▶ **Records provided**
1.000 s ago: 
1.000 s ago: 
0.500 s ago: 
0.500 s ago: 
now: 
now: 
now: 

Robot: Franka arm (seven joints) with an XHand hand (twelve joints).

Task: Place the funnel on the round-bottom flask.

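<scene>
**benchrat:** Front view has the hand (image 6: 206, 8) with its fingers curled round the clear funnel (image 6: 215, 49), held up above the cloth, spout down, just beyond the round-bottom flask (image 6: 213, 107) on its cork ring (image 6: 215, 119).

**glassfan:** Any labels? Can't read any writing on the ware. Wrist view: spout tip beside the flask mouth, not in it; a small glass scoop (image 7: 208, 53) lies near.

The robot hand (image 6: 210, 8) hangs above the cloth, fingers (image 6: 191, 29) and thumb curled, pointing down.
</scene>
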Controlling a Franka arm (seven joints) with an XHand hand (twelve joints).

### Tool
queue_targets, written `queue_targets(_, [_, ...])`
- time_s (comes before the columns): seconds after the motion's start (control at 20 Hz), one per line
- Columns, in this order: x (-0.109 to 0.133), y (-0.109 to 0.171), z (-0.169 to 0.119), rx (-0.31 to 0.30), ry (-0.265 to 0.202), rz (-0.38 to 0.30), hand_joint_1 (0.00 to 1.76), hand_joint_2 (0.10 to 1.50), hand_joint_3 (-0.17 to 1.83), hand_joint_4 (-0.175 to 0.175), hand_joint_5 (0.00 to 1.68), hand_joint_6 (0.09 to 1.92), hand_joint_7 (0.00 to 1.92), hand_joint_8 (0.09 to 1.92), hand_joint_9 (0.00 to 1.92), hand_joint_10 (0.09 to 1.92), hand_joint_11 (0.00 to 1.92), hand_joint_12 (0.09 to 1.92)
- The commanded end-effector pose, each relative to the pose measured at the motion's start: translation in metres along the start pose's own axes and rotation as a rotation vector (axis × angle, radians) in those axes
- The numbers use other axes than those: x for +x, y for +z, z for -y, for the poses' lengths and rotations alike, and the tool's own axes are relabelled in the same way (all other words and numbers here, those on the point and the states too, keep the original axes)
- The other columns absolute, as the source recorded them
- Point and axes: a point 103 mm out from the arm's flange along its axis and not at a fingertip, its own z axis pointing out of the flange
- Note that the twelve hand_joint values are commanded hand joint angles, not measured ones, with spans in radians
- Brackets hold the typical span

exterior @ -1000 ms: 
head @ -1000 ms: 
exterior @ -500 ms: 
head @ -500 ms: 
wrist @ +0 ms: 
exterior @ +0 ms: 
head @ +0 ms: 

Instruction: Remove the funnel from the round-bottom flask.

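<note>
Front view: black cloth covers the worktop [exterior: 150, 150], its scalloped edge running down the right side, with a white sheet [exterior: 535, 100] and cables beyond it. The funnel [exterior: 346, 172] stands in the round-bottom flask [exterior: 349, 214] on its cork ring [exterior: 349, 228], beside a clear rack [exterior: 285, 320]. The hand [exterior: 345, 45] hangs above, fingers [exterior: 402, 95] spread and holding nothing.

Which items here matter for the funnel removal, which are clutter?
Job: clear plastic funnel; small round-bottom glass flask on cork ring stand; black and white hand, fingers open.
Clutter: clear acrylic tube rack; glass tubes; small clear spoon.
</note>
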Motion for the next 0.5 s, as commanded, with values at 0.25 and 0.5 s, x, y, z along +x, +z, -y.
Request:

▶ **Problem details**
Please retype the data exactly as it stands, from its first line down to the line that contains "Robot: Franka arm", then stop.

▶ **Solved problem**
1.000 s ago: 
1.000 s ago: 
0.500 s ago: 
0.500 s ago: 
now: 
now: 
now: 

Robot: Franka arm (seven joints) with an XHand hand (twelve joints).

The exercise asks for nothing more than this.